The second is that consciousness is not necessarily even related to the issue of AGI, the AGI certainly doesn’t need any code that tries to mimick human thought. As far as I can tell, all it really needs (and really this might be putting more constraints than are necessary) is code that allows it to adapt to general environments (transferability) that have nice computable approximations it can build by using the data it gets through it’s sensory modalities (these can be anything from something familiar, like a pair of cameras, or something less so like a geiger counter or some kind of direct feed from thousands of sources at once).
Also, a utility function that encodes certain input patterns with certain utilities, some [black box] statistical hierarchical feature extraction [/black box] so it can sort out useful/important features in its environment that it can exploit. Researchers in the areas of machine learning and reinforcement learning are working on all of this sort of stuff, it’s fairly mainstream.
As far as computing power—the computing power of the human brain is definitely measurable so we can do a pretty straightforward analysis of how much more is possible. As far as raw computing power, I think we’re actually getting quite close to the level of the human brain, but I can’t seem to find a nice source for this. There are also interesting “neuromorphic” technologies geared to stepping up the massively parallel processing (many things being processed at once) and scale down hardware size by a pretty nice factor (I can’t recall if it was 10 or 100), such as the SyNAPSE project. In addition, with things like cloud/distributed computing, I don’t think that getting enough computing power together is likely to be much of an issue.
Bootstrapping is a metaphor referring to the ability of a process to proceed on its own. So a bootstrapping AI is one that is able to self-improve along a stable gradient until it reaches superintelligence. As far as “how does it know what bits to change”, I’m going to interpret that as “How does it know how to improve itself”. That’s tough :) . We have to program it to improve automatically by using the utility function as a guide. In limited domains, this is easy and has already been done. It’s called reinforcement learning. The machine reads off its environment after taking an action an updates its “policy” (the function it uses to pick its actions) after getting feedback (positive or negative or no utility).

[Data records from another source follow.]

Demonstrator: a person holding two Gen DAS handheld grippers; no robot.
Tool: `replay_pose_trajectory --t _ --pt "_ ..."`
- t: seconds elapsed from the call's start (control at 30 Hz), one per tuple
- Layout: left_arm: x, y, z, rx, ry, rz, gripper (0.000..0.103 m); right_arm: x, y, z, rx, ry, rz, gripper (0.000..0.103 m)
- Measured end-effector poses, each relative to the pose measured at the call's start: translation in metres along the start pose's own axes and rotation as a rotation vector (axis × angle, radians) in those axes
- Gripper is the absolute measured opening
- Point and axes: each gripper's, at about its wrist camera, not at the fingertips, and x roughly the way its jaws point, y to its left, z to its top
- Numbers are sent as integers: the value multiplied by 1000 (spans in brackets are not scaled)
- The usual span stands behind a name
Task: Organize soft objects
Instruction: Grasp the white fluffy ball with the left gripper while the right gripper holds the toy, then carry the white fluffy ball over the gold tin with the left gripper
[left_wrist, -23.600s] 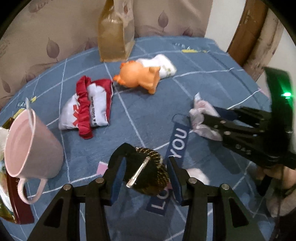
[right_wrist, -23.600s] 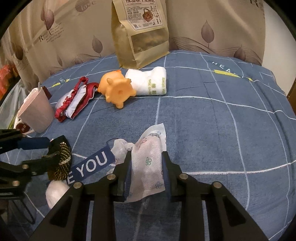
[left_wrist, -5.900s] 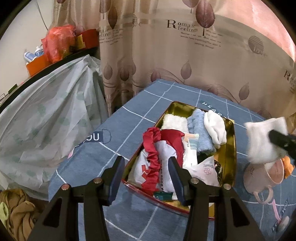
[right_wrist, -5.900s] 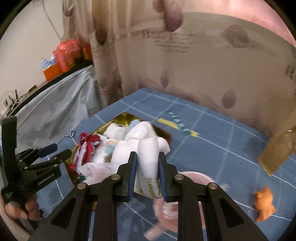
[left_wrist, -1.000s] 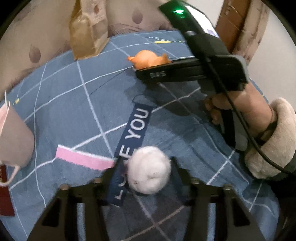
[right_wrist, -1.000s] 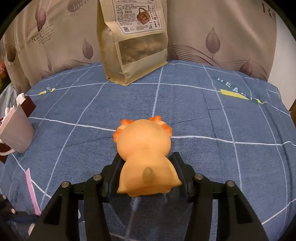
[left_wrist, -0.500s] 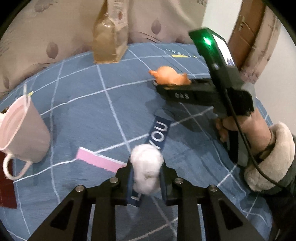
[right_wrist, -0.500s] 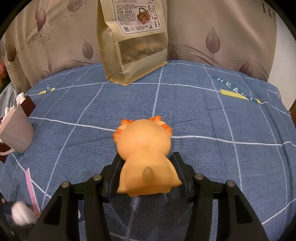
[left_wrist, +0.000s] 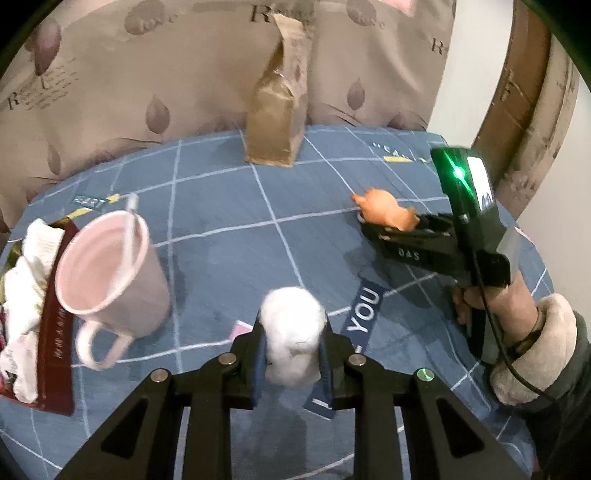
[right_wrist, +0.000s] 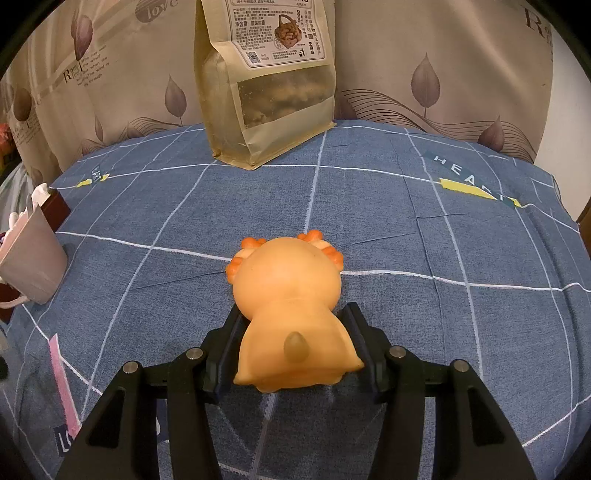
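Note:
My left gripper (left_wrist: 291, 350) is shut on a white fluffy pompom (left_wrist: 292, 332) and holds it above the blue tablecloth. My right gripper (right_wrist: 291, 347) has its jaws around the body of an orange squishy animal toy (right_wrist: 291, 295) that lies on the cloth; it also shows in the left wrist view (left_wrist: 386, 210) with the right gripper (left_wrist: 406, 236) behind it. At the far left a red-rimmed tin (left_wrist: 55, 332) holds white and red soft items (left_wrist: 26, 280).
A pink cup (left_wrist: 107, 273) with a spoon stands left of the pompom. A tall brown snack bag (right_wrist: 266, 81) stands at the back by the curtain. A blue "YOU" ribbon (left_wrist: 364, 306) and a pink strip (right_wrist: 64, 387) lie on the tablecloth (right_wrist: 443, 258).
My left gripper has closed on the pompom, lifted it off the ribbon and swung up and left, bringing the cup and tin into view. The right gripper stays around the orange toy.

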Motion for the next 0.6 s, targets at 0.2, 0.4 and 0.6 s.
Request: replay_pose_trajectory --t 0.2,0.4,0.6 --pt "-15 21 5 -22 -34 59 24 0 0 0 0 0 0 51" --pt "-34 57 12 -68 -73 145 24 0 0 0 0 0 -1 51" --pt "-51 100 14 -130 -92 249 24 0 0 0 -1 0 -2 51"
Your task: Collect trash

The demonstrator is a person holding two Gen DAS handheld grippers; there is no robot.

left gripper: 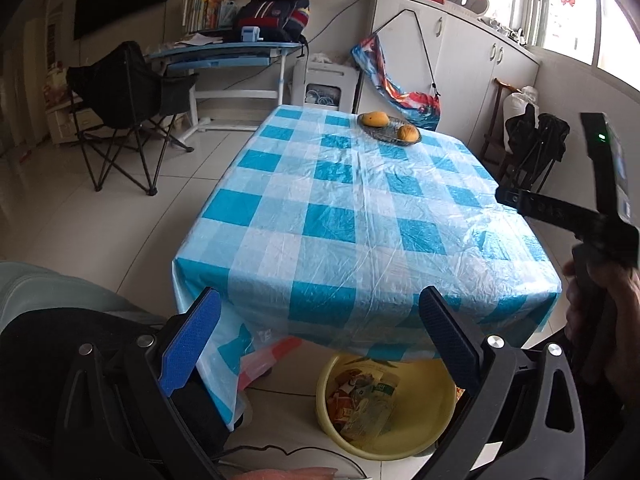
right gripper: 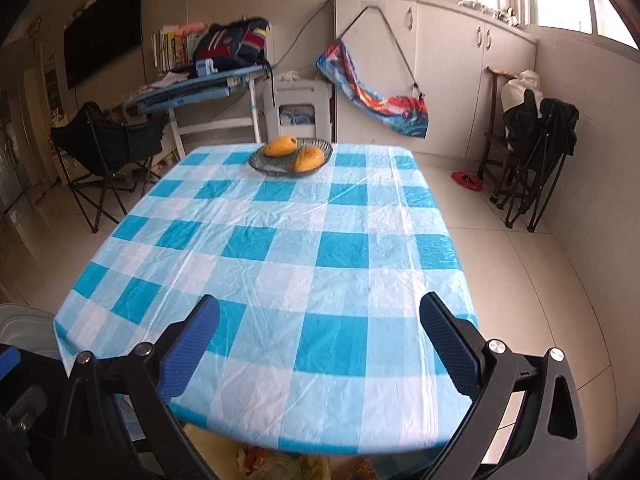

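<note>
A yellow basin (left gripper: 424,436) stands on the floor under the table's near edge, holding several crumpled wrappers (left gripper: 362,400). My left gripper (left gripper: 320,340) hangs open above and just in front of the basin, nothing between its blue pads (left gripper: 188,344). My right gripper (right gripper: 320,344) is open too, over the near part of the blue-and-white checked tablecloth (right gripper: 280,248). In the right wrist view the basin's trash (right gripper: 280,466) peeks out below the table edge. A hand (left gripper: 600,308) holds the right gripper's body at the left wrist view's right edge.
A glass dish (right gripper: 291,157) with two mangoes (right gripper: 308,159) sits at the table's far end. Folding chairs (left gripper: 120,112) stand at left, with more (right gripper: 536,160) at right; a desk with a backpack (right gripper: 232,48) and white cabinets (right gripper: 440,80) line the back. A pink bag (left gripper: 264,360) lies under the table.
</note>
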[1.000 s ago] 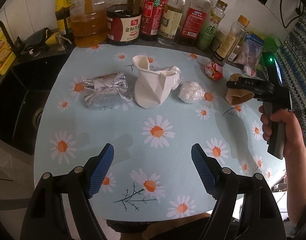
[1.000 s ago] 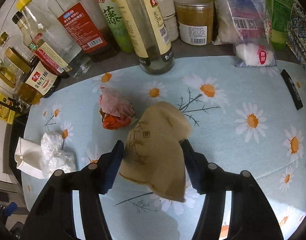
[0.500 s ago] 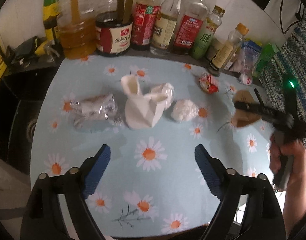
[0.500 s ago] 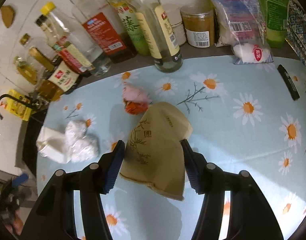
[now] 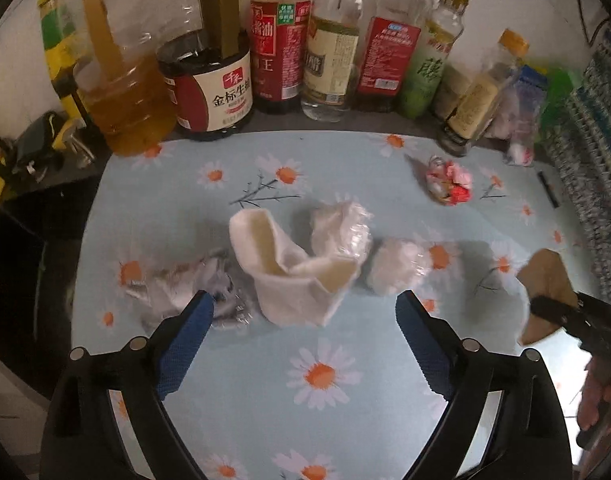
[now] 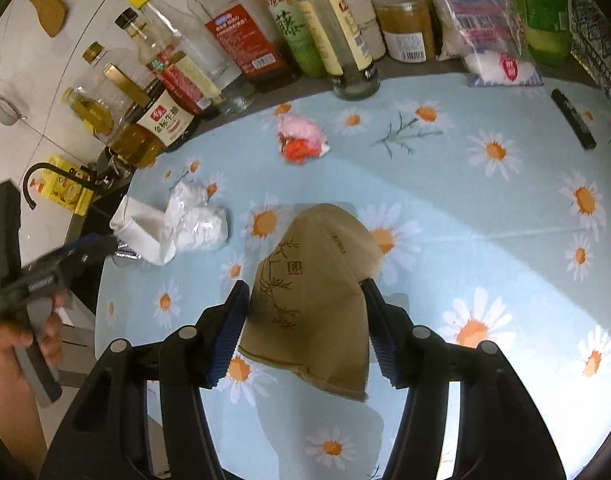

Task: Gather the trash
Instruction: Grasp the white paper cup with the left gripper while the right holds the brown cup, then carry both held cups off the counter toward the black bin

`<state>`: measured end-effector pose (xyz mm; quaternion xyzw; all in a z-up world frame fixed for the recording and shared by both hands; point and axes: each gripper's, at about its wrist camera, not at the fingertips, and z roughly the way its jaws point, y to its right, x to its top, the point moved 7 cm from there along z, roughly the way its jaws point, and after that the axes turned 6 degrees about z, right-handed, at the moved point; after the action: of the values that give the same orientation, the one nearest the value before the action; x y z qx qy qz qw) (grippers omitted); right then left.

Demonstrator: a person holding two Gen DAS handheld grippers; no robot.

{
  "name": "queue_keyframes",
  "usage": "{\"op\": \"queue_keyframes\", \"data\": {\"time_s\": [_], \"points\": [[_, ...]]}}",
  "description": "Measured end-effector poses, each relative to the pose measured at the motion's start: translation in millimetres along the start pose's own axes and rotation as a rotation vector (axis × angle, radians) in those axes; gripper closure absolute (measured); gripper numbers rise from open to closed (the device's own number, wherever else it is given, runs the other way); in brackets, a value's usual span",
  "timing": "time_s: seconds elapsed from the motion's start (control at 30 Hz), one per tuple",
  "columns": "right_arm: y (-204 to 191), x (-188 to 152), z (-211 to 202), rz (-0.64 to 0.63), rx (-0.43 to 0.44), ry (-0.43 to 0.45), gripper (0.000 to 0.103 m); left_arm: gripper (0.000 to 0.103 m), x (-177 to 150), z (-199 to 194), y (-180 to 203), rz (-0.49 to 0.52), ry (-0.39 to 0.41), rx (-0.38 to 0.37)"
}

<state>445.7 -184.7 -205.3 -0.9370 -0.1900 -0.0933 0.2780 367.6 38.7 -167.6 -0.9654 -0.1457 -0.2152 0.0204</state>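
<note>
Clamped from both sides, the flattened brown paper cup with a printed bamboo motif [image 6: 311,300] sits between the blue pads of the right gripper [image 6: 305,320], lifted above the pale blue daisy-print tablecloth [image 6: 485,216]. Jaws of the left gripper [image 5: 305,336] stand wide apart with nothing between them, low over the cloth and facing a crushed white paper cup [image 5: 293,276]. Just left of that cup lies a crumpled silver foil wrapper [image 5: 177,288]; 2 balls of clear plastic film [image 5: 341,232] sit at its right, touching or nearly so. A crumpled pink and red wrapper [image 5: 449,184] lies well apart, near the row of sauce and oil bottles [image 5: 281,36] along the back edge.
</note>
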Motion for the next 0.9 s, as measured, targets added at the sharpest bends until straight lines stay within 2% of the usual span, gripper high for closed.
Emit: {"op": "queue_keyframes", "data": {"time_s": [0.33, 0.53, 0.57, 0.67, 0.77, 0.9], "points": [[-1, -6, 4, -0.009, 0.021, -0.025, 0.045, 0.013, 14, 30, -7, 0.012, -0.044, 0.034], [3, -3, 6, 0.001, 0.022, -0.029, 0.045, 0.015, 15, 33, -12, 0.011, -0.04, 0.043], [4, -3, 6, 0.003, 0.023, -0.03, 0.045, 0.018, 15, 33, -12, 0.016, -0.035, 0.04], [4, -4, 4, 0.005, 0.024, -0.029, 0.045, 0.035, 13, 36, -7, 0.045, -0.04, 0.031], [2, -4, 3, 0.001, 0.024, -0.027, 0.045, 0.045, 10, 38, -4, 0.055, -0.043, 0.021], [2, -6, 1, 0.0, 0.023, -0.024, 0.045, 0.046, 11, 32, 2, 0.077, -0.017, 0.016]]}}
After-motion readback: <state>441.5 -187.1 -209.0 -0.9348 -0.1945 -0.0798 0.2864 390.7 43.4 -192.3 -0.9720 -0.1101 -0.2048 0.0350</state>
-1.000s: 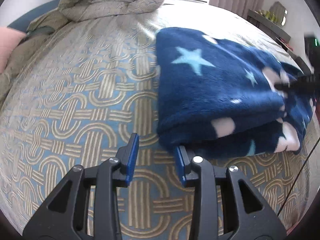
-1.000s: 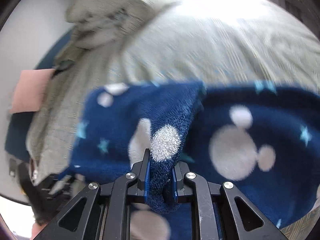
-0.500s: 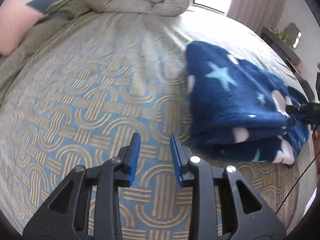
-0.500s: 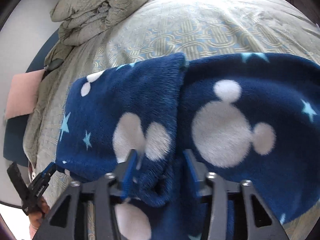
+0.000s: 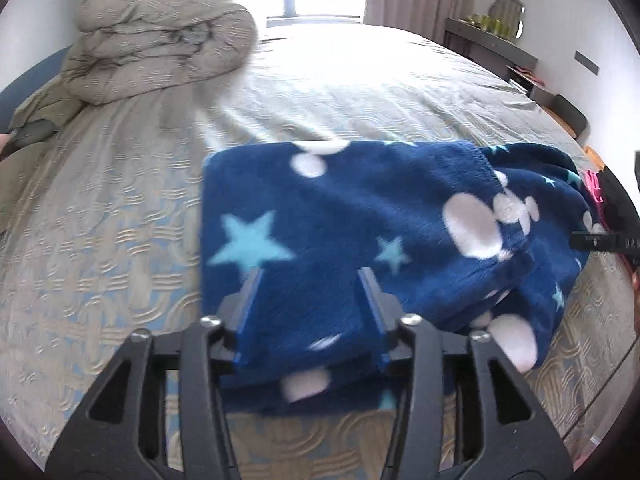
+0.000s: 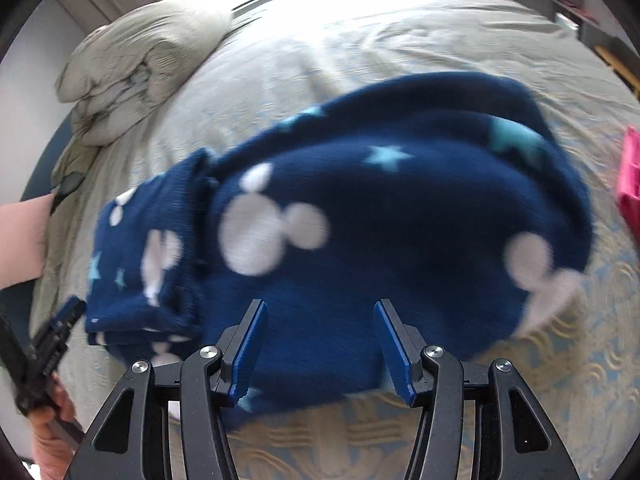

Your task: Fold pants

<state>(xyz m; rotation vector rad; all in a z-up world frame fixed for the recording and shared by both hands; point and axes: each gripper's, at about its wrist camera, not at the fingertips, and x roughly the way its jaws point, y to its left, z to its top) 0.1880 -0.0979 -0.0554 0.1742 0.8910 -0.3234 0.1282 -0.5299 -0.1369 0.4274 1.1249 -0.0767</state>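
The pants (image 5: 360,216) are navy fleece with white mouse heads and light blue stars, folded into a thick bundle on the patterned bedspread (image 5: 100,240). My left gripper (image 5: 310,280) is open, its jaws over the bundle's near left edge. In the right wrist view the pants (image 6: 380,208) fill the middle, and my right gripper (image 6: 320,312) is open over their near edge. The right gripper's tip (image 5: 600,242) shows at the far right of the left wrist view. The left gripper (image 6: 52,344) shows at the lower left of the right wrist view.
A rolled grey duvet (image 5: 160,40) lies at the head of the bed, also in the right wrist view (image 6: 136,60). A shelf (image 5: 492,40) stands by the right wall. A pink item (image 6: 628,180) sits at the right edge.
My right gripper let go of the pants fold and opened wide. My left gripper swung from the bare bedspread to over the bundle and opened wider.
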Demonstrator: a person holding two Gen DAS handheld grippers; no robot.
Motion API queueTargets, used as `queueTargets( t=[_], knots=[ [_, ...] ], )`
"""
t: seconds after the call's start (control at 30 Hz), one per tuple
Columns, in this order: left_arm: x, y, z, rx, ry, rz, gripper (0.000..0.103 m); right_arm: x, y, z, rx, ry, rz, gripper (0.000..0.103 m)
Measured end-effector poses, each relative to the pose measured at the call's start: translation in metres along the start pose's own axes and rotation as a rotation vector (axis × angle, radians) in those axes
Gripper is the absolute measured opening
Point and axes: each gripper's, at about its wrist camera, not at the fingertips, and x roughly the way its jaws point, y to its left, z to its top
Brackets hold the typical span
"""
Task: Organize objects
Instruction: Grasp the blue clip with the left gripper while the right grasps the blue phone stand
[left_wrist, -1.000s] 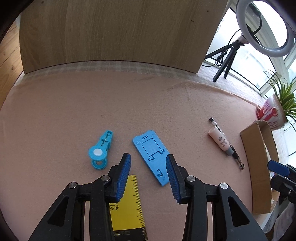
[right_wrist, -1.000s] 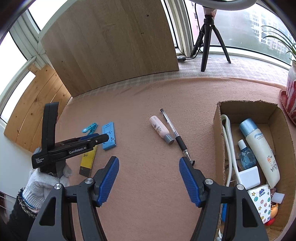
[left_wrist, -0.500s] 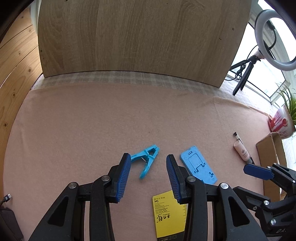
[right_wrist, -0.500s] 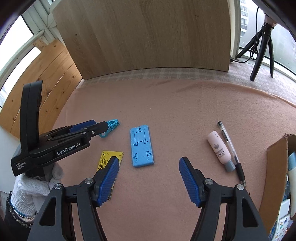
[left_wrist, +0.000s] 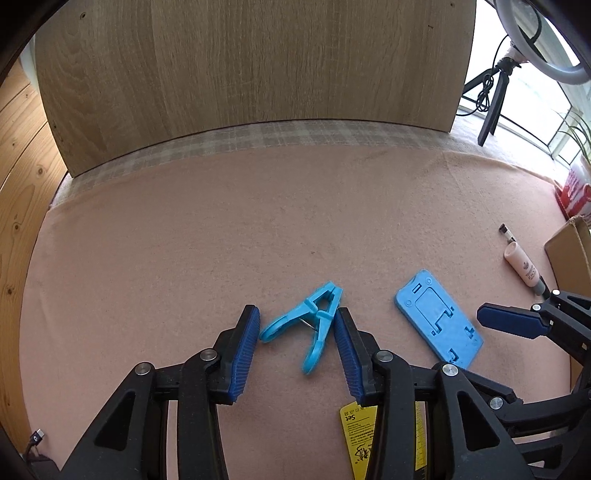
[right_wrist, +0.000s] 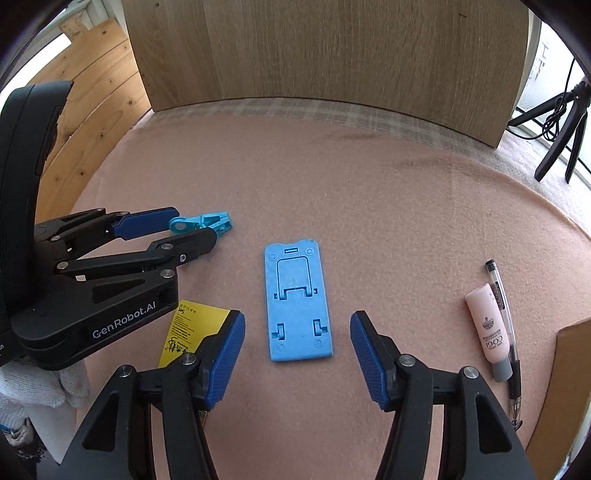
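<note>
My left gripper (left_wrist: 295, 332) hangs over the pink-covered desk (left_wrist: 258, 229) with its jaws parted around a light blue clothes peg (left_wrist: 314, 325). The peg lies flat between the two pads, its closed tip pointing toward the far edge of the desk and its splayed handles toward me. The right pad seems to sit right against one handle, but I cannot tell whether it touches; the left pad stands just clear of the other, so nothing is gripped.

My right gripper (right_wrist: 297, 354) is released too, its jaws closing in on a blue phone stand (right_wrist: 297, 302) that lies flat between them, lengthwise toward the far edge. Neither pad presses on it; a gap shows on both sides.

A yellow card (right_wrist: 192, 328) lies near the desk's near edge, partly under my left gripper and behind my right gripper's left pad. Toward the right edge of the desk a pink tube (right_wrist: 487, 328) and a pen (right_wrist: 504, 317) lie side by side, touching. Just beyond them a cardboard box (right_wrist: 557, 387) stands at the desk's right edge. A wooden board (right_wrist: 325, 51) stands upright along the far edge. A white glove (right_wrist: 37, 384) covers the hand holding my left gripper.
</note>
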Motion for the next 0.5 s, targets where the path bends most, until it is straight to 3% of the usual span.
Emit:
queueTargets(
  t=[0.2,0.27,0.5],
  knots=[
    [0.001,-0.003,0.003,0.011,-0.010,-0.009,0.042,0.005,-0.004,0.000,-0.005,0.017,-0.027,0.036],
    [0.000,-0.004,0.002,0.011,-0.014,-0.013,0.037,0.004,-0.006,-0.001,-0.005,0.015,-0.022,0.036],
    [-0.009,0.008,-0.006,-0.077,-0.014,-0.055,0.035,-0.002,-0.014,-0.012,0.010,-0.004,-0.022,0.034]
  ],
)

The tricky part is having a machine that can self-improve not just by reinforcement in a single domain, but in general, both by learning and by adjusting its own code to be more efficient, all while keeping its utility function intact—so it doesn’t start behaving dangerously.
As far as SIAI, I would say that Friendliness is the driving factor. Not because they’re concerned about friendliness, but because (as far as I know) they’re the first group to be seriously concerned with friendliness and one of the only groups (the other two being headed by Nick Bostrom and having ties to SIAI) concerned with Friendly AI.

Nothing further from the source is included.